#### [What you have to do]
The lines to be extracted begin at the line containing "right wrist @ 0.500" and end at the last line of the data below; copy them exactly and leave out the pictures.
---------- Available data
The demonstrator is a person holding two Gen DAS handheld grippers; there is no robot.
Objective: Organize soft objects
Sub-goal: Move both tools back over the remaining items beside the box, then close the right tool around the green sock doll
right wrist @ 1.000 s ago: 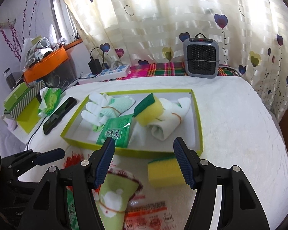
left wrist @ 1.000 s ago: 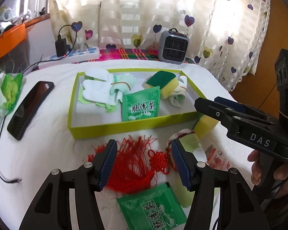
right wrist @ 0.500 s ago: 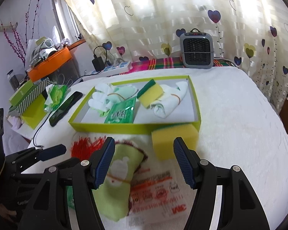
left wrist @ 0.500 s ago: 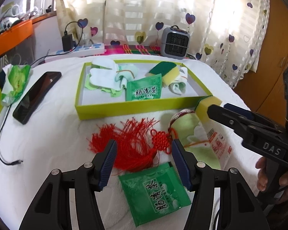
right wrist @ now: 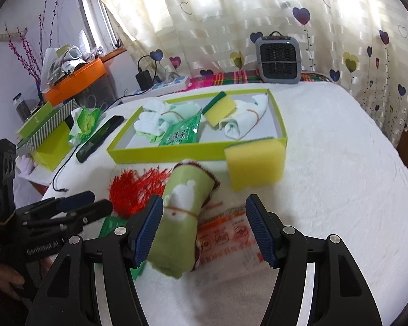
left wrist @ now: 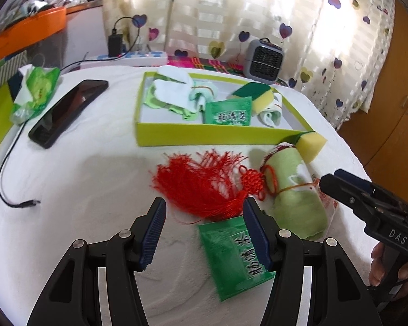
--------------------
#### [Your solution]
right wrist @ 0.500 s ago: 
left wrist @ 0.500 s ago: 
right wrist @ now: 
left wrist @ now: 

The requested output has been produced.